### TASK STATEMENT
From the listing below, copy every line with the word "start".

### WORKING DATA
┄┄┄┄┄┄

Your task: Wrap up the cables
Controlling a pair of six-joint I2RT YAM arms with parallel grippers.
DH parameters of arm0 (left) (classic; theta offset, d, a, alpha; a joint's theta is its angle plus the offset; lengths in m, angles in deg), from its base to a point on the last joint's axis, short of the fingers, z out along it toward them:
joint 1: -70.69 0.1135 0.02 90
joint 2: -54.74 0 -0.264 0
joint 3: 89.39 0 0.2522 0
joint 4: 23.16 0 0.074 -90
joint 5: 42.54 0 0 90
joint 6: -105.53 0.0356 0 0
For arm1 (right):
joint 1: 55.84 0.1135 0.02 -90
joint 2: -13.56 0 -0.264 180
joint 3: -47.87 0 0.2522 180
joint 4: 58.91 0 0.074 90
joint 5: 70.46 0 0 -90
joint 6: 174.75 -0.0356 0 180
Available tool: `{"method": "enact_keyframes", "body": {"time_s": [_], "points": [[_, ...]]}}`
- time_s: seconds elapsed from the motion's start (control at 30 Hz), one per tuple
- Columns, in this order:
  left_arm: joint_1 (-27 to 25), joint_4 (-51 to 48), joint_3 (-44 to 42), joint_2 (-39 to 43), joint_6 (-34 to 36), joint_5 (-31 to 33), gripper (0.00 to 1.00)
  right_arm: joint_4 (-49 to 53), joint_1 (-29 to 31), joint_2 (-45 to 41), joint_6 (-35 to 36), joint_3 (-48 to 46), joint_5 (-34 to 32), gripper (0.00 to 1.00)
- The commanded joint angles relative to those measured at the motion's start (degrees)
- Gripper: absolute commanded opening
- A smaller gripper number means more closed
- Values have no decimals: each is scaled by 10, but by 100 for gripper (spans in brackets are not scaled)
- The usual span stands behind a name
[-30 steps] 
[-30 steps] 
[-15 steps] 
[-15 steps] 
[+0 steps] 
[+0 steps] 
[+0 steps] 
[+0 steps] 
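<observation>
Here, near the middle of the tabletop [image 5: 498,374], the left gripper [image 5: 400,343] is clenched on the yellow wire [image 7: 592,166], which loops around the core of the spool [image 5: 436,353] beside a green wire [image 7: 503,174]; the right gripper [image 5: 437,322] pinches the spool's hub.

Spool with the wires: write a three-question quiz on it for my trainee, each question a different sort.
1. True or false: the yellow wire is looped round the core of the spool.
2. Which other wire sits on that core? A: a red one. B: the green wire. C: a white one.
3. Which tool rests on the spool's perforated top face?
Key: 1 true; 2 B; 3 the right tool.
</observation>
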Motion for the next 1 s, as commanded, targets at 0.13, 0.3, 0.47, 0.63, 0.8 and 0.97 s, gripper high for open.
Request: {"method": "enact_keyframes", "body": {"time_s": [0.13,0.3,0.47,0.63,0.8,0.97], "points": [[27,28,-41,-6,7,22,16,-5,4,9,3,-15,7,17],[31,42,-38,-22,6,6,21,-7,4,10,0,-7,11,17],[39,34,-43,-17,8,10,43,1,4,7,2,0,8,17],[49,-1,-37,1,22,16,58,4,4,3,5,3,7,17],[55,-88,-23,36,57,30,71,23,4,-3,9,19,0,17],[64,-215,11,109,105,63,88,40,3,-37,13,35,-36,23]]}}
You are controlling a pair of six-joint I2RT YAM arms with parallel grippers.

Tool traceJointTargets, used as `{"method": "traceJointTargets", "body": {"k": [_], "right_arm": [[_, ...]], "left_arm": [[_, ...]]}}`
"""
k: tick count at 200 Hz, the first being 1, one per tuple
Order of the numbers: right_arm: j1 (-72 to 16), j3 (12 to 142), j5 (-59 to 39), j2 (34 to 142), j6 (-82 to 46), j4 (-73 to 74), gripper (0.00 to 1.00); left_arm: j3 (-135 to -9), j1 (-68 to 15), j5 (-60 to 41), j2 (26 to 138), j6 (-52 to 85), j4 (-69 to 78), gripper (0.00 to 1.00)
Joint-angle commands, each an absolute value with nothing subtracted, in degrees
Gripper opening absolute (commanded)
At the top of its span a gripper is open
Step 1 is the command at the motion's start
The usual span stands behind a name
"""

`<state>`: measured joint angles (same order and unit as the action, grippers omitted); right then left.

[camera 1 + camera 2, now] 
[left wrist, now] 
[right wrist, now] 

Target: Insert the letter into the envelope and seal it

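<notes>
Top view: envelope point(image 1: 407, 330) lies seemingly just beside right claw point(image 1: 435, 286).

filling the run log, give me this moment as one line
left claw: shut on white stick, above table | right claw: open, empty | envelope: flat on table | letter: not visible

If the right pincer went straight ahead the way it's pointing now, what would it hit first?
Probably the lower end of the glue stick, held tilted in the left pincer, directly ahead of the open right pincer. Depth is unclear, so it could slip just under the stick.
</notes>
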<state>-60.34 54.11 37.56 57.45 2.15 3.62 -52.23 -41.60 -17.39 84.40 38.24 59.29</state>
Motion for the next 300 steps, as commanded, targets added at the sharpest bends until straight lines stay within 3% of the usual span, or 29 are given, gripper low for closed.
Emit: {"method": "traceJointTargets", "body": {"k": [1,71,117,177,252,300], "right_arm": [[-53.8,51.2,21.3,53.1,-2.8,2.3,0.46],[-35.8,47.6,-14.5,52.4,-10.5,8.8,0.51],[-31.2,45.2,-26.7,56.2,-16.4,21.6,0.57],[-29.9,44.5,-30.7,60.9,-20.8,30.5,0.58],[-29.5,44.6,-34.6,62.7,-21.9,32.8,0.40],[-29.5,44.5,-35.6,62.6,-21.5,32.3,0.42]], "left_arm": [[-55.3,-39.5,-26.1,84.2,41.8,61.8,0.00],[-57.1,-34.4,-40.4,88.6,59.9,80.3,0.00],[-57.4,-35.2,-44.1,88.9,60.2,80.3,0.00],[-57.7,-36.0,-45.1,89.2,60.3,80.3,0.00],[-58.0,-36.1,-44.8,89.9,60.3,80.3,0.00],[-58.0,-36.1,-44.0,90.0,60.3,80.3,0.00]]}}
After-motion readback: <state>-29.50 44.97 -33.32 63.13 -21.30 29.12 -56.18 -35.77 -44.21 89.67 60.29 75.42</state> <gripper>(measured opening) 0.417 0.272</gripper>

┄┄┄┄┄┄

### SOLUTION TO THE EXERCISE
- time_s: seconds elapsed from the motion's start (control at 30 Hz), one per tuple
- The commanded joint angles relative to those measured at the motion's start (degrees)
Step 1 is the command at the motion's start

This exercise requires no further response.